**PROBLEM REQUIREMENTS:**
Every line of the material below should be repeated exactly.

━━━

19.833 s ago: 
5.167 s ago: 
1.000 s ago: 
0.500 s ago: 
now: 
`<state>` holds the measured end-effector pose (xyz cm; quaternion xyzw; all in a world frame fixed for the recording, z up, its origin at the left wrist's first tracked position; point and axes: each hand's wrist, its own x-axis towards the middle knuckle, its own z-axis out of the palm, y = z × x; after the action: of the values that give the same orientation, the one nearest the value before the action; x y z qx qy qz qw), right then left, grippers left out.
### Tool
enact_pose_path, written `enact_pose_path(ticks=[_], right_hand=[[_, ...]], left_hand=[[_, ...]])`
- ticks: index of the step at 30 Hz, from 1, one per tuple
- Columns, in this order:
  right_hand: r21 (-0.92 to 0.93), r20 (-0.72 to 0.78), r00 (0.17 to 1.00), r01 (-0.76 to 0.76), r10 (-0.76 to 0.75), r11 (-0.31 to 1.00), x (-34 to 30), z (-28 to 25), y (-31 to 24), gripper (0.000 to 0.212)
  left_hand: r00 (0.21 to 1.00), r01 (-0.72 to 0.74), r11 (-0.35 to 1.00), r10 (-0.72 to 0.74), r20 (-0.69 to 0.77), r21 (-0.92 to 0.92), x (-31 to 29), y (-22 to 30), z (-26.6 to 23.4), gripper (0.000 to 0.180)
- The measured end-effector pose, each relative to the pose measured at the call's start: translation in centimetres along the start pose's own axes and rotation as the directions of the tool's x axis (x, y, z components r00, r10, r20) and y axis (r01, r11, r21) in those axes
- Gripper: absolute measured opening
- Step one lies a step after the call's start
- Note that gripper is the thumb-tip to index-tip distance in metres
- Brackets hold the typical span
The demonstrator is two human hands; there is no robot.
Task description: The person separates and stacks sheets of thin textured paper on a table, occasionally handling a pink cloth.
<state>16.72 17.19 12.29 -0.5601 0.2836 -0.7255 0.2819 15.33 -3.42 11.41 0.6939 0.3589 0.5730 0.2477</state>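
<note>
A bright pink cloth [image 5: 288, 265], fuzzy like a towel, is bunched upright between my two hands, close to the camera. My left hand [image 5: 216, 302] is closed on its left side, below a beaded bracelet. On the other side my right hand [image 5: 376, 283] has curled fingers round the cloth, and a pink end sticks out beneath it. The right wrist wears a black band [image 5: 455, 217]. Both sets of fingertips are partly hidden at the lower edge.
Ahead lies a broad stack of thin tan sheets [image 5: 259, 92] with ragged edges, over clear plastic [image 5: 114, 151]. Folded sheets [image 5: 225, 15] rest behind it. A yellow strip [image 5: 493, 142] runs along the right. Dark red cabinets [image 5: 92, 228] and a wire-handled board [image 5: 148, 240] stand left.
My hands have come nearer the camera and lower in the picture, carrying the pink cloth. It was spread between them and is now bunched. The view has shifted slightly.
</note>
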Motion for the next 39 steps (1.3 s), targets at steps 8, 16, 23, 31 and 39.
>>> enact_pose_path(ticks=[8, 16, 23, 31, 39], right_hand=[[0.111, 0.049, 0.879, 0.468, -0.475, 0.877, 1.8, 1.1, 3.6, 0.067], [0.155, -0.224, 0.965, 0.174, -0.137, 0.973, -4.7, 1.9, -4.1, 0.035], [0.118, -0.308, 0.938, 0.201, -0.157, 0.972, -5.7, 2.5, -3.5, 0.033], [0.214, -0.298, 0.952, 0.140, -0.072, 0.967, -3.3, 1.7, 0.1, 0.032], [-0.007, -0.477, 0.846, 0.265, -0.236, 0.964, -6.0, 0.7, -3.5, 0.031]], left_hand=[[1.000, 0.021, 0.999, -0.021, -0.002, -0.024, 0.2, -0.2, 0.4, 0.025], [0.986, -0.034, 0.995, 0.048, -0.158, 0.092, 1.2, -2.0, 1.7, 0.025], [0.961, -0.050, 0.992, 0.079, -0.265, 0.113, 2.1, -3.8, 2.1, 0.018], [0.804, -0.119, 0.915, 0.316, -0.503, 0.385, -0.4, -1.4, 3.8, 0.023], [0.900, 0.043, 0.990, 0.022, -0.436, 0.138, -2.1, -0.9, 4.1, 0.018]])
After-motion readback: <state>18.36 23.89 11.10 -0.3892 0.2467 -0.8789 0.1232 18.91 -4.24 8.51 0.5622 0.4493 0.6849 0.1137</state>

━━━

**RESULT:**
19.833 s ago: 
5.167 s ago: 
1.000 s ago: 
0.500 s ago: 
now: 
`<state>` holds the measured end-effector pose (xyz cm; quaternion xyzw; all in a world frame fixed for the recording, z up, its origin at the left wrist's first tracked position; point and axes: each hand's wrist, its own x-axis towards the middle knuckle, its own z-axis out of the palm, y = z × x; after the action: of the values that give the same orientation, the one nearest the value before the action; x y z qx qy qz qw), right then left, grippers left out.
### Tool
enact_pose_path, written `enact_pose_path(ticks=[_], right_hand=[[_, ...]], left_hand=[[_, ...]])`
- ticks: index of the step at 30 Hz, from 1, one per tuple
- Columns, in this order:
  right_hand: r21 (-0.92 to 0.93), r20 (-0.72 to 0.78), r00 (0.17 to 1.00), r01 (-0.76 to 0.76), r10 (-0.76 to 0.75), r11 (-0.31 to 1.00), x (-34 to 30), z (-28 to 25), y (-31 to 24), gripper (0.000 to 0.212)
  left_hand: r00 (0.21 to 1.00), r01 (-0.72 to 0.74), r11 (-0.35 to 1.00), r10 (-0.72 to 0.74), r20 (-0.69 to 0.77), r21 (-0.92 to 0.92), x (-31 to 29), y (-22 to 30), z (-26.6 to 23.4), gripper (0.000 to 0.180)
- The measured end-effector pose, each relative to the pose measured at the call's start: translation in centimetres along the start pose's own axes and rotation as the directions of the tool's x axis (x, y, z components r00, r10, r20) and y axis (r01, r11, r21) in those axes
- Gripper: absolute measured opening
- Step one lies a step after the call's start
- Note that gripper is the thumb-tip to index-tip distance in metres
- Brackets hold the typical span
The demonstrator is two human hands; there is no robot.
Task description: The person separates and stacks sheets of thin textured paper on a table, occasionally handling a pink cloth.
<state>16.72 17.19 12.29 -0.5601 0.2836 -0.7255 0.2819 15.33 -3.42 11.41 0.6939 0.3589 0.5730 0.2477</state>
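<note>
A bright pink cloth [image 5: 288, 265], fuzzy like a towel, is bunched upright between my two hands, close to the camera. My left hand [image 5: 216, 302] is closed on its left side, below a beaded bracelet. On the other side my right hand [image 5: 376, 283] has curled fingers round the cloth, and a pink end sticks out beneath it. The right wrist wears a black band [image 5: 455, 217]. Both sets of fingertips are partly hidden at the lower edge.
Ahead lies a broad stack of thin tan sheets [image 5: 259, 92] with ragged edges, over clear plastic [image 5: 114, 151]. Folded sheets [image 5: 225, 15] rest behind it. A yellow strip [image 5: 493, 142] runs along the right. Dark red cabinets [image 5: 92, 228] and a wire-handled board [image 5: 148, 240] stand left.
My hands have come nearer the camera and lower in the picture, carrying the pink cloth. It was spread between them and is now bunched. The view has shifted slightly.
</note>
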Motion for the next 39 steps (1.3 s), targets at steps 8, 16, 23, 31 and 39.
>>> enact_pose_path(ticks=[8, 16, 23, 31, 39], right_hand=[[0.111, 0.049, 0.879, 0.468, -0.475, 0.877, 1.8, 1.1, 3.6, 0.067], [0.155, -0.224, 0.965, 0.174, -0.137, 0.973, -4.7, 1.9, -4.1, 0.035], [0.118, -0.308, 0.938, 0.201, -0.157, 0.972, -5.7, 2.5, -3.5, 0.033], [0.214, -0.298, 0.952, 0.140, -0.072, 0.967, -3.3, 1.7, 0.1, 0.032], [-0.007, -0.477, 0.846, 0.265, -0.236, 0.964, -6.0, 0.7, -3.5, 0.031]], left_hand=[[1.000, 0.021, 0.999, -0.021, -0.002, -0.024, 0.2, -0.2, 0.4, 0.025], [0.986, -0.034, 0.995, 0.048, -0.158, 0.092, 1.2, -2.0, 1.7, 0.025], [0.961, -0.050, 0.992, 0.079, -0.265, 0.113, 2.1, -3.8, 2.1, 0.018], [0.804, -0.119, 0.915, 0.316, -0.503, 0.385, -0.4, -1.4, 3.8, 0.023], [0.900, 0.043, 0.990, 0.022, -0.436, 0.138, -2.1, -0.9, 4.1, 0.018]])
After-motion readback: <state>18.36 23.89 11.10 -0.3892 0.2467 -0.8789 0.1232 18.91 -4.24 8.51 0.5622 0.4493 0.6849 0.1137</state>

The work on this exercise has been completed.